"""

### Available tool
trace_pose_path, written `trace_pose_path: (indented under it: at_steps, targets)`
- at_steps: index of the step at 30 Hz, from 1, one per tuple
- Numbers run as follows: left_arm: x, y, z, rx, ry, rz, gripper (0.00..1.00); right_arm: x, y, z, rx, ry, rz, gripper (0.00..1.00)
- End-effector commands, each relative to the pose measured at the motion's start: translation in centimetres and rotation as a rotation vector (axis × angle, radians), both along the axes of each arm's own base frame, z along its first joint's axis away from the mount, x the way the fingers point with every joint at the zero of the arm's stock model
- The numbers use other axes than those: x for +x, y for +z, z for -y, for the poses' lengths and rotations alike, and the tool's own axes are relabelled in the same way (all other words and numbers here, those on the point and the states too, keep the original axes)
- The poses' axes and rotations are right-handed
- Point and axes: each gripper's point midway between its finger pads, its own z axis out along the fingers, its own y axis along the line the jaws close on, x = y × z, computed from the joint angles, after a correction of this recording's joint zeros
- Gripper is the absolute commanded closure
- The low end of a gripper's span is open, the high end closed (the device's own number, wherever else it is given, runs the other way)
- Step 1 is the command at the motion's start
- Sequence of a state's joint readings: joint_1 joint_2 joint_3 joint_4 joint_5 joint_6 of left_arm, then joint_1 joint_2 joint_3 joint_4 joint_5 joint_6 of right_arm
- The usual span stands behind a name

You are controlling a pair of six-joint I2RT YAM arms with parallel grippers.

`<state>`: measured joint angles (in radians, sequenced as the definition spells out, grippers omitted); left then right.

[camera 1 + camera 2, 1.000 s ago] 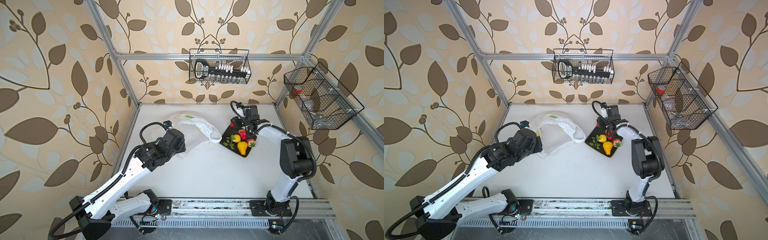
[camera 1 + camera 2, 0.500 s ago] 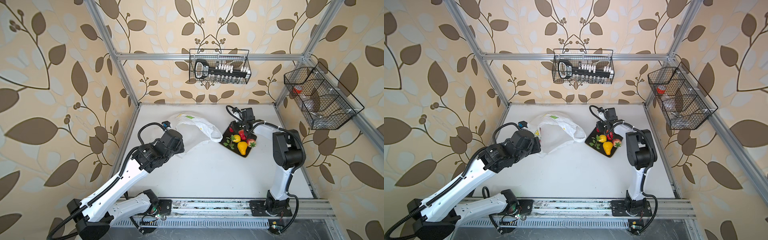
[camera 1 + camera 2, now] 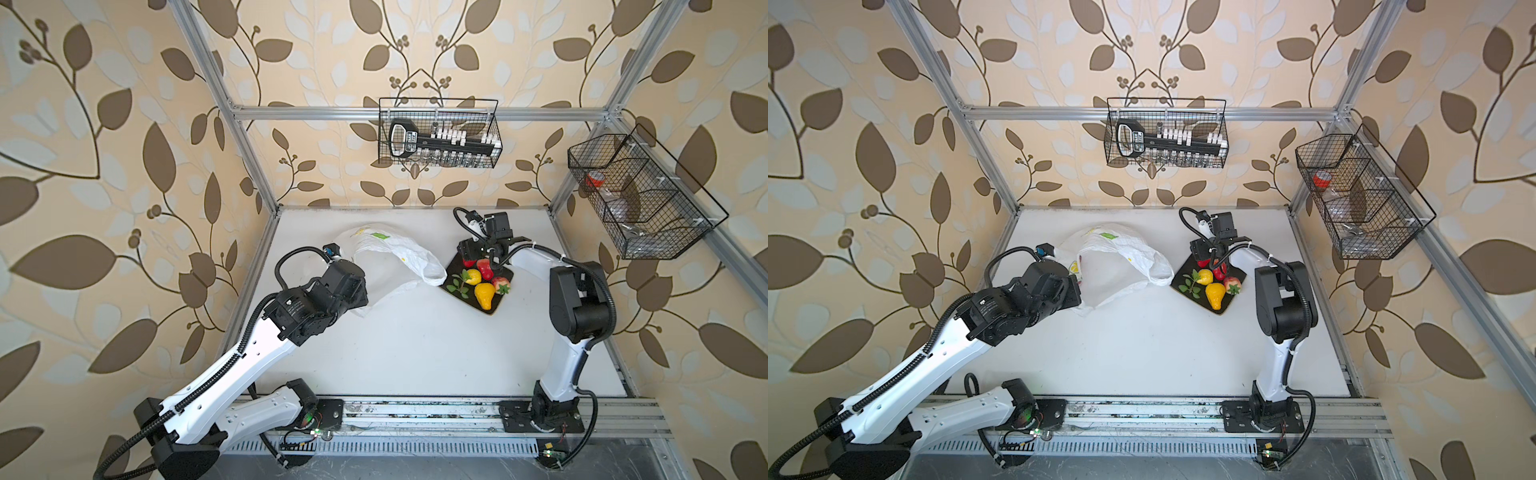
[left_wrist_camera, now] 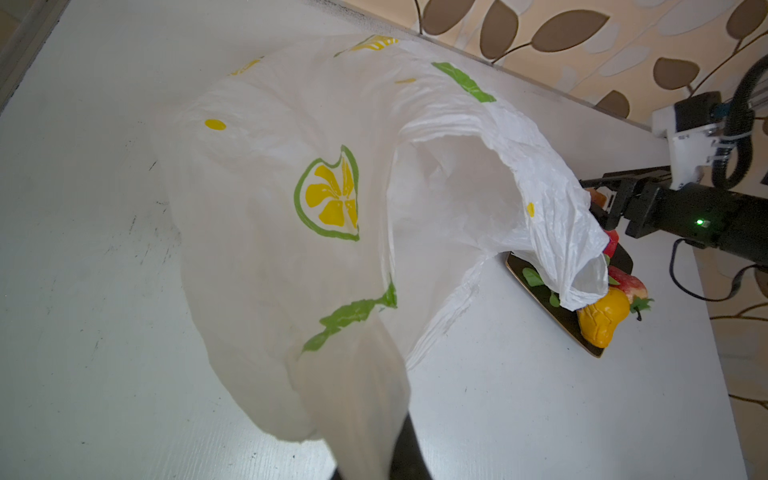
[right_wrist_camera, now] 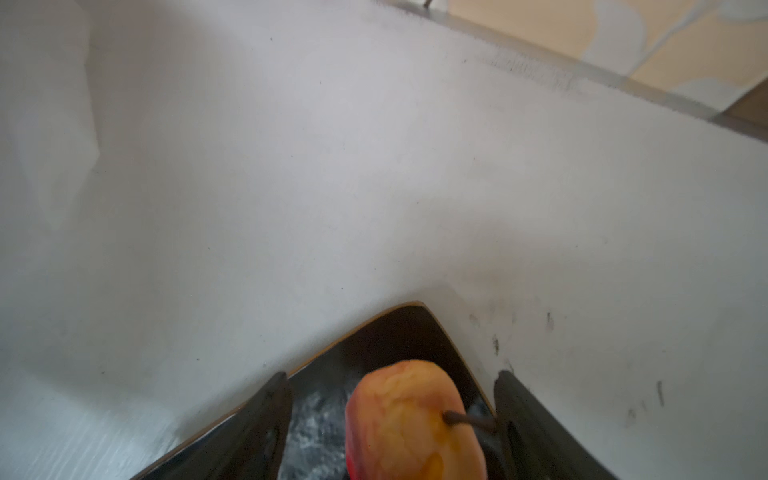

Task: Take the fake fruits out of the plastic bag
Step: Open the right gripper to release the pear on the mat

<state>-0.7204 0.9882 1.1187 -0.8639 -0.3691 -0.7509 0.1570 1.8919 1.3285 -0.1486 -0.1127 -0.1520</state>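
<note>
The plastic bag (image 3: 390, 257) (image 3: 1113, 266) lies crumpled at the back left of the white table, its mouth toward the tray. My left gripper (image 4: 374, 457) is shut on a gathered fold of the bag (image 4: 291, 187). Fake fruits lie on the dark tray (image 3: 493, 311): a lemon (image 3: 473, 276), a pear (image 3: 485, 295), and red fruits (image 3: 484, 268). My right gripper (image 3: 471, 255) (image 5: 391, 377) stands open over the tray's far corner. A peach (image 5: 411, 419) sits between its fingers (image 5: 270, 415), clear of both pads; only its stem reaches one finger.
A wire basket (image 3: 438, 133) with tools hangs on the back wall. Another wire basket (image 3: 640, 195) hangs on the right wall. Green leaves (image 3: 457, 284) lie on the tray beside the lemon. The bag's loose handle (image 3: 432, 274) reaches the tray's edge.
My right gripper has opened and let go of the peach over the tray's far corner, and its arm has folded up more. The left gripper keeps its hold on the bag.
</note>
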Motion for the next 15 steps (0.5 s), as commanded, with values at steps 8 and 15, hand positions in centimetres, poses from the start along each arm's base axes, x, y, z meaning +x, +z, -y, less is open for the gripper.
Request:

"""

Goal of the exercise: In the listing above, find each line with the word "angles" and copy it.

Answer to this exercise:
- Point and axes: each gripper's point midway between its finger pads, its own z axis out along the fingers, its own y axis along the line the jaws close on, x = y × z, computed from the joint angles, after a correction of this recording's joint zeros
`<state>`: measured joint angles (in radians, sequenced as the definition spells out, grippers omitted); left then right.

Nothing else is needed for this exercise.